Klösterliches Leben hat Einzug gehalten
Petersberg
Petersberg (tdh) - Anfang März hat auf dem Petersberg wieder klösterliches Leben Einzug gehalten. Prior Markus Wächter kommt mit zwei Brüdern und einem Novizen der evangelischen Communität Christusbruderschaft Selbitz regelmäßig zu den Stundengebeten in der Krypta der romanischen Kirche zusammen. Sie leben zunächst provisorisch in einer Wohnung am Fuße des Berges, bis ihr künftiges Domizil auf dem Berg fertig restauriert ist. Dann wollen sie sich in wachsendem Maße öffnen, Einkehrzeiten und "Kloster auf Zeit" anbieten.
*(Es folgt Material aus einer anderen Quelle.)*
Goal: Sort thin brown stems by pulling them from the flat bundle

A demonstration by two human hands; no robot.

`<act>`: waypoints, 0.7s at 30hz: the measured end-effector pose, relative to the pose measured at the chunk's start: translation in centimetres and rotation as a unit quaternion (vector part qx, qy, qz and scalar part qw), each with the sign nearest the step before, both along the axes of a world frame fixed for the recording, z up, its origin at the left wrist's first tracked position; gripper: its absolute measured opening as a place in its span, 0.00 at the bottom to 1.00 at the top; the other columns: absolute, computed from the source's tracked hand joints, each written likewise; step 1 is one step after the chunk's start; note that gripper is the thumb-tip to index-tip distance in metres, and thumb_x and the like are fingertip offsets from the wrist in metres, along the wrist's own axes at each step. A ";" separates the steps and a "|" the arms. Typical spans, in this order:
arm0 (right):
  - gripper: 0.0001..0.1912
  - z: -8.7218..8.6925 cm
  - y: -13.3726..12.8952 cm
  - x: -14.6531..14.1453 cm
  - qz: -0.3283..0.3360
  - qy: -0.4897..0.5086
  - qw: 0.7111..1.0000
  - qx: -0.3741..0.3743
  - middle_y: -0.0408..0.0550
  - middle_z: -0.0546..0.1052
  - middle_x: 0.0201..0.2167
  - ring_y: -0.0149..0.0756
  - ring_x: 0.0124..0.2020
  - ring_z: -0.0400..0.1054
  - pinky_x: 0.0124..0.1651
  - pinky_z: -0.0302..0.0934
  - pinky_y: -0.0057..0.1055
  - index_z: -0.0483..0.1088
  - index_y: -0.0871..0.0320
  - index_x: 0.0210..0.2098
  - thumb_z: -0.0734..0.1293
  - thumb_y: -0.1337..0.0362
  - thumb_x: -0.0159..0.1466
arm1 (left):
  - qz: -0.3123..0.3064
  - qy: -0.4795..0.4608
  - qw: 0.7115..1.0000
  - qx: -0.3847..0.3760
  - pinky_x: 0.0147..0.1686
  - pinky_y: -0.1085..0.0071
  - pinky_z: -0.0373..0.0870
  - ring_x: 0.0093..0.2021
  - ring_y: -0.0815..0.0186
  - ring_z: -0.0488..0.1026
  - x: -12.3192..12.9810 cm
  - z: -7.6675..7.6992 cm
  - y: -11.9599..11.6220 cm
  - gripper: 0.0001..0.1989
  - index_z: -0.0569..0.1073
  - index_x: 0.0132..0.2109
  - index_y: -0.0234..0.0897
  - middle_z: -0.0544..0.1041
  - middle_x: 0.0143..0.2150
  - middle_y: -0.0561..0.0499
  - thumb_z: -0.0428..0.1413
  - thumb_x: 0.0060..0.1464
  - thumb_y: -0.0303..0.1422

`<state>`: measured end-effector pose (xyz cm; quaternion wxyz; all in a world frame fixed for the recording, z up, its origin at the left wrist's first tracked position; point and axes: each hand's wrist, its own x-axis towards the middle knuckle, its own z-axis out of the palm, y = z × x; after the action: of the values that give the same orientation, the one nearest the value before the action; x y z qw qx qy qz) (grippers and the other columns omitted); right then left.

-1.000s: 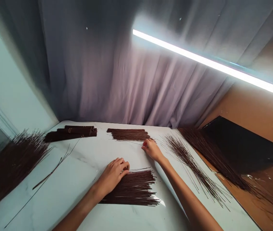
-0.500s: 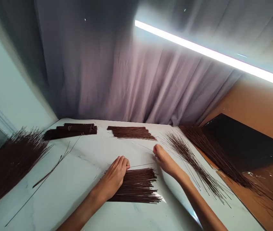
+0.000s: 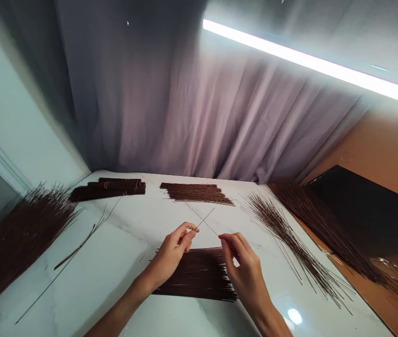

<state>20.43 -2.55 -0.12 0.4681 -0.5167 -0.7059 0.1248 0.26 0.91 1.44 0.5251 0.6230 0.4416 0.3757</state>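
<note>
My left hand (image 3: 175, 248) pinches one thin dark stick (image 3: 206, 217) between thumb and fingers; it slants up to the right. My right hand (image 3: 243, 267) pinches the end of another thin stick (image 3: 210, 226), which slants up to the left. In view the two sticks cross just above my hands. Beneath and between the hands lies a flat pile of brown sticks (image 3: 199, 276), its ends partly hidden by my wrists and fingers. Farther back, a smaller pile of brown sticks (image 3: 197, 193) rests on the white table (image 3: 143, 220).
Tied dark bundles (image 3: 114, 188) lie at the back left, near a big heap of sticks (image 3: 16, 238). A few loose sticks (image 3: 79, 247) lie nearby. A spread bundle (image 3: 293, 236) and a longer one (image 3: 325, 229) are at the right.
My right hand has moved down toward the pile and now shows a stick in its pinch. The left hand has turned and lifted its stick, which now points up to the right.
</note>
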 end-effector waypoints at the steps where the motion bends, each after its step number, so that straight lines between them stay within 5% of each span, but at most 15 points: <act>1: 0.09 -0.3 -0.1 -0.2 -0.004 -0.010 1.000 0.005 0.49 0.73 0.37 0.37 0.32 0.69 0.34 0.64 0.31 0.69 0.54 0.45 0.58 0.64 0.74 | -0.004 -0.023 1.000 -0.021 0.21 0.75 0.50 0.21 0.71 0.52 0.1 -0.3 0.1 0.15 0.72 0.48 0.42 0.58 0.25 0.61 0.49 0.67 0.46; 6: 0.09 -0.8 -0.2 0.0 -0.019 -0.056 0.998 0.007 0.48 0.73 0.38 0.36 0.33 0.71 0.34 0.65 0.32 0.67 0.53 0.46 0.56 0.66 0.74 | -0.010 -0.061 0.997 -0.039 0.20 0.78 0.52 0.22 0.73 0.57 0.7 -0.8 0.2 0.14 0.70 0.41 0.39 0.66 0.29 0.58 0.51 0.65 0.45; 14: 0.10 -1.7 -0.4 -0.4 -0.023 -0.141 0.990 0.013 0.48 0.72 0.37 0.36 0.30 0.72 0.32 0.68 0.32 0.66 0.52 0.46 0.55 0.66 0.74 | 0.040 -0.070 0.995 -0.053 0.17 0.79 0.42 0.20 0.74 0.44 1.1 -0.4 0.6 0.17 0.72 0.40 0.40 0.50 0.21 0.64 0.56 0.61 0.50; 21: 0.11 -2.1 -0.5 -0.7 -0.021 -0.170 0.985 0.026 0.48 0.72 0.36 0.36 0.29 0.72 0.28 0.66 0.30 0.66 0.52 0.46 0.54 0.67 0.74 | 0.066 -0.067 0.994 -0.049 0.12 0.81 0.49 0.16 0.76 0.52 1.3 -0.2 0.1 0.20 0.75 0.38 0.38 0.61 0.20 0.61 0.57 0.59 0.51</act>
<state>19.71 -3.07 -2.21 0.3564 -0.5328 -0.7675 0.0070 1.55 1.05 1.23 0.5577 0.5396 0.4634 0.4278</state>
Am 22. Mai wird der evangelische Bischof von Magdeburg, Axel Noack, sie in einem Gottesdienst offiziell einführen
Schon jetzt ist es möglich, als Gast mit den Brüdern zu leben. Besonders willkommen sind Helfer, die bei den Bauarbeiten auf dem Petersberg mit Hand anlegen wollen. Die vier Brüder lebten seit einigen Monaten im ebenfalls wiedergegründeten Kloster Volkenroda. Ihr kontemplativ ausgerichtetes Leben ließ sich jedoch schwer in Einklang bringen mit dem Leben der eher dem sozialen Engagement verschriebenen Jesusbruderschaft, die ebenfalls in Volkenroda ansässig ist. Die Christusbruderschaft entstand vor 50 Jahren im bayrischen Selbitz und besteht heute aus mehr als hundert Schwestern und Brüdern. Eine Selbitzer Schwesterngemeinschaft hat sich unter anderem in Magdeburg angesiedelt
In katholischen Kreisen stößt die evangelische Gemeinschaft, die sich für einen Außenstehenden kaum von einem katholischen Kloster unterscheidet, hin und wieder noch auf Erstaunen. Prior Markus Wächter hat schon mehrfach die Frage gestellt bekommen, ob Martin Luther das klösterliche Leben nicht abschaffen wollte. Er verweist auf einen Brief Luthers an das Kloster Herford. Darin forderte er die Mönche auf, das Klosterleben in evangelischem Geist fortzusetzen, im Bewußtsein, sich das ewige Leben nicht im Kloster verdienen zu können, sondern es als Geschenk der Gnade Gottes zu erwarten
Der Prior bedauert, daß die Klostertradition durch die Reformation abgebrochen wurde. Vorläufer der Selbitzer Gründung sieht er in der Betonung persönlicher Spiritualität im Pietismus des vorigen Jahrhunderts und in der Diakonissenbewegung. Daß klösterliches Leben in jüngster Zeit auch in der evangelischen Kirche auf wachsendes Interesse stößt, erklärt er mit der gegenwärtigen Umbruchzeit: "In solchen Zeiten suchen Menschen nach etwas, an dem sie sich festhalten können, nach stabilen Werten, einem gültigen Ausdruck christlichen Lebens", sagt er
Große Nachfrage erfährt die Selbitzer Gemeinschaft bei ihren Angeboten für Gäste, eine Zeitlang ihr klösterliches Leben zu teilen. "Es scheint ein großes Bedürfnis danach zu geben, eine Zeitlang zur Ruhe zu kommen, keine Leistung bringen zu müssen, sondern man selbst zu sein und seine innere Stimme wieder zu hören", erklärt der Novize Ralf Schamel
Auf dem Petersberg hatten von 1124 an bis zur Reformation Augustinerchorherren gelebt. Als geistliches Zentrum ist der Berg auch bei den katholischen Christen der Umgebung beliebt. Unter anderem findet hier seit vielen Jahren die hallesche Dekanatswallfahrt statt. Zu ihren Stundengebeten lädt die Communität täglich um 8, 12 und 18 Uhr ein; am ersten Sonntag im Monat findet um 20 Uhr Taizégebet statt, Gottesdienst mit Abendmahl sonntags um 10.30 Uhr.